19 juin 2026 à 14:12

Les tests indépendants des phares analysent visibilité réelle, éblouissement et faisceau pour évaluer la performance nocturne des voitures modernes.

Les systèmes d’éclairage automobile sont devenus un élément central de la performance et du confort de conduite, en particulier dans un contexte où la technologie LED, les signatures lumineuses sophistiquées et les designs premium dominent le marché. Pourtant, la puissance apparente d’un phare ne garantit pas une efficacité réelle sur route. Les évaluations indépendantes menées par des organismes comme Consumer Reports et l’Insurance Institute for Highway Safety (IIHS) montrent que la conformité aux normes ne suffit pas à assurer une visibilité optimale de nuit. Ces tests mettent en lumière une réalité souvent méconnue des automobilistes : certains véhicules récents, pourtant bien équipés, obtiennent des performances moyennes voire faibles en conditions réelles.

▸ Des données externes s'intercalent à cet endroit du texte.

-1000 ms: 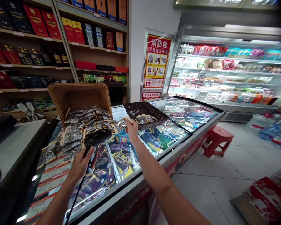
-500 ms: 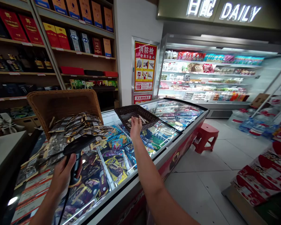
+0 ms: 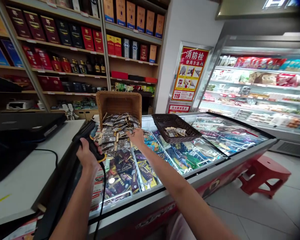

Consumer Reports : une évaluation complète de la visibilité réelle

Consumer Reports adopte une méthodologie combinée visant à reproduire des conditions proches de la conduite quotidienne. Les véhicules sont d’abord analysés dans un environnement intérieur sans fenêtres, afin d’observer précisément l’alignement des phares et de détecter toute lumière parasite susceptible de réduire la qualité de vision, notamment en cas de mauvais temps. Cette première étape permet de vérifier la cohérence du faisceau lumineux et son orientation.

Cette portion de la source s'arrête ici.